Blog  The Trip Before the Trip – Preparing Our Educators for Europe

The Trip Before the Trip – Preparing Our Educators for Europe

By Rabbi David Wilfond, Director of Education, NFTY in Israel

This week, I’ll be heading to Europe with eight engaging, creative NFTY in Israel educators to develop our summer experience in Prague and Poland. We will visit all the sites that our teens visit and explore how to make the story of European Jewry come alive and remain relevant today.

We’ll begin our tour in Prague, the capital of the Czech Republic. Our teens are usually awed by the beautiful medieval architecture of the Prague Castle and the 12th century Charles Bridge decorated with historical statues. Prague is lively, picturesque, and fun. The historic Jewish quarter has a joyful feeling about it. We get to tell stories like the legend of wise Rabbi Low and his heroic Golem, drawing parallels to modern-day superhero tales!

Even in this beautiful, energetic city, the history of the 1930s and ‘40s looms large. This week, our educators will prepare to examine that history with our teens. Today there are only about 3,000 Jews in Prague, while up until 1940 the community numbered 90,000. Where did they all go? What happened to this beautiful, creative, and productive Jewish community? These are the kinds of questions we begin to explore in Prague.

Some of the answers – and plenty of new questions! – come by following the path of the 20th century Prague Jewish community to Terezin, the site of their deportation. What can we learn by recounting the experiences of Rabbi Leo Baeck, the psychiatrist Dr. Viktor Frankl, and the first woman Rabbi, Regina Jonas, who all made heroic efforts to keep people’s spirits intact as they faced hardship and deprivation? Why would the Jews of Terezin build and maintain a secret synagogue despite the risk of retaliation if discovered?

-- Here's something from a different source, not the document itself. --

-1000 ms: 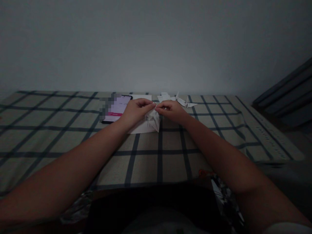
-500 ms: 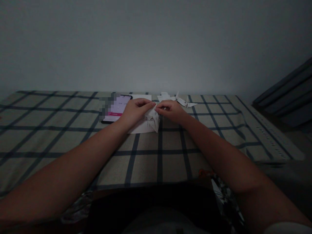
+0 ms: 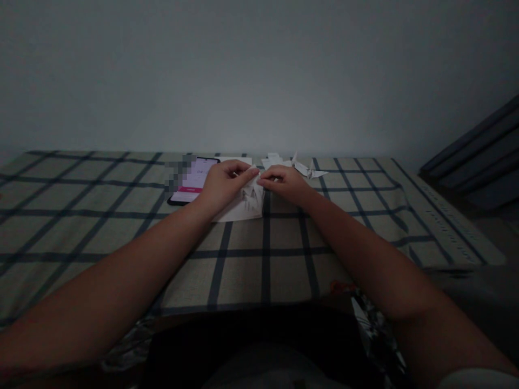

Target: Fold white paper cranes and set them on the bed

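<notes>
At the near edge of the cloth-covered bench point(image 3: 243, 278), an orange-red item point(image 3: 341, 287) is lying beside the right forearm, too dim to name. The checked tablecloth point(image 3: 81, 224) is showing dark blue lines over pale beige; printed lettering is running along its right border, upside down and too faint to read surely.

Farther in, a folded white paper point(image 3: 252, 199) is sitting between the hands, below their fingertips, over a flat white sheet point(image 3: 233, 214). It is showing creases and pointed flaps. The left hand point(image 3: 222, 182) is pinching its upper tip with the thumb and fingers; the right hand point(image 3: 286, 182) is pinching its upper right edge.

Beyond the left wrist, a smartphone point(image 3: 190, 197) is displaying a pale lilac screen with a magenta bar, the writing illegible. Behind the right hand, paper cranes point(image 3: 300, 167) are standing near a grey wall point(image 3: 259, 75).
</notes>
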A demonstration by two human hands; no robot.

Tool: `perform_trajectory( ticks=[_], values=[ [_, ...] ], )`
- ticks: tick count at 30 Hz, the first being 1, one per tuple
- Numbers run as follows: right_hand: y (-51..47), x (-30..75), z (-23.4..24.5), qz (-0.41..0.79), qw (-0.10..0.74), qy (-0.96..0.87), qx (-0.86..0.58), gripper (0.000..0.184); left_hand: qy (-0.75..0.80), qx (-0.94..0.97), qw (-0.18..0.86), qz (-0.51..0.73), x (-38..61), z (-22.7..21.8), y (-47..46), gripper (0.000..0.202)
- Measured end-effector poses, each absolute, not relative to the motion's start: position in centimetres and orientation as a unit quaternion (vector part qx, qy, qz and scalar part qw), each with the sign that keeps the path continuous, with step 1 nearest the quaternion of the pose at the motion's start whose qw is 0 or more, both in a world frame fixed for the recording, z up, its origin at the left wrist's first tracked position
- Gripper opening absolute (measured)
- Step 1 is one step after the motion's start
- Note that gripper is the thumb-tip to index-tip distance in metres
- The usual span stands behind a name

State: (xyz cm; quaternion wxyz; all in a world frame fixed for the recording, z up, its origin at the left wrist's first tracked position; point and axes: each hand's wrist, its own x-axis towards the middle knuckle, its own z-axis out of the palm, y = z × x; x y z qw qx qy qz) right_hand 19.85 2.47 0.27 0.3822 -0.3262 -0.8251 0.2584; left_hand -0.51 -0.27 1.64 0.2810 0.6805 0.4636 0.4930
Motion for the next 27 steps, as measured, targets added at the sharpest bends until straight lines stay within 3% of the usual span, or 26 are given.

Continuing on to Poland, our first stop is Krakow, known for its vibrant pre-war Jewish Quarter, its brutal wartime ghetto, and the famous Schindler Factory. Krakow is central to the story of the Holocaust, and closely connected to the Auschwitz-Birkenau concentration camp.

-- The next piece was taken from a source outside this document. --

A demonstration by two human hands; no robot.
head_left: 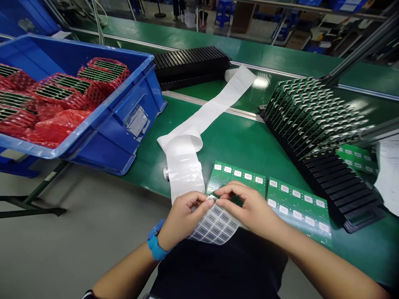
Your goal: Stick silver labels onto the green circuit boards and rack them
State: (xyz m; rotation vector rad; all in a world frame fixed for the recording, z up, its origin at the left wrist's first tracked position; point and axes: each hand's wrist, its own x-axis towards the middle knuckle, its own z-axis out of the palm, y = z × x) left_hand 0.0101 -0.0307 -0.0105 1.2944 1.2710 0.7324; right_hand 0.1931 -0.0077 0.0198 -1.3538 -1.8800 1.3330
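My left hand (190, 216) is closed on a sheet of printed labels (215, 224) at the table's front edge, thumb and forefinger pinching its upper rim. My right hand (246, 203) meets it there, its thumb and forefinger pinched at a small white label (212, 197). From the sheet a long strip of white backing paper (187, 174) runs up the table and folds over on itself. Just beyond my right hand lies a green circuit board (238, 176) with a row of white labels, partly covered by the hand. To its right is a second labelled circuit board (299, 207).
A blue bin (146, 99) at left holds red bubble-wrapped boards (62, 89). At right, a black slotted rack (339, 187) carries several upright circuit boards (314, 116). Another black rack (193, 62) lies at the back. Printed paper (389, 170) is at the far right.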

A visit to Auschwitz is a sobering lesson in the potential for cruelty that can lurk in the human soul. It can be also an inspiring opportunity to encounter the stories of prisoners who refused to surrender their dignity, their morality, and who encouraged others to survive if only to be able to tell the tale of survival against all odds. These are challenging discussions even for experienced educators, so it’s essential that we visit Auschwitz next week and develop the tools to help teens digest all the emotions that may come up that day.

Our final stop in Poland is Warsaw, the site of the largest Nazi-created ghetto. To understand Jewish life in pre-war Warsaw, we tour Warsaw’s Old Jewish Cemetery. Here, we visit and honor the playwrights, novelists, stage and film stars, Hasidic mystics, socialist ideologues, and Zionists who were active in the city’s rich, culturally diverse community. We’ll also follow the Route of Heroism, tracing the story of the Warsaw Ghetto Uprising in 1943. This difficult episode explores the morality of physical resistance and what constitutes a dignified death. There are no easy answers here.

This history is important in the journey of the Jewish people. So too is the present.

Our travels through Eastern Europe also give us the opportunity to meet the small, growing Jewish communities returning to Poland. We celebrate Shabbat with the young Reform congregation of Krakow – a living reminder that we make our own destiny even when there are those who seek to take our agency from us. There are challenges in the present day as well. The recent law passed by Poland’s government seeks to censor honest accounting of the Holocaust in Poland. We will explore this new issue, draw parallels to the history we’ve come here to honor, and examine why a modern government would choose to gild its country’s history rather than grapple with and grow from it.

Emotionally and intellectually, the teens’ journey through Europe promises to be intense and meaningful. In only one week, our participants will examine 1,000 years of Jewish life, and the creativity and coping that shone through during one of humanity’s darkest chapters. This week’s trip to Europe provides our educators with the tools to support our teens as they wrestle with this history.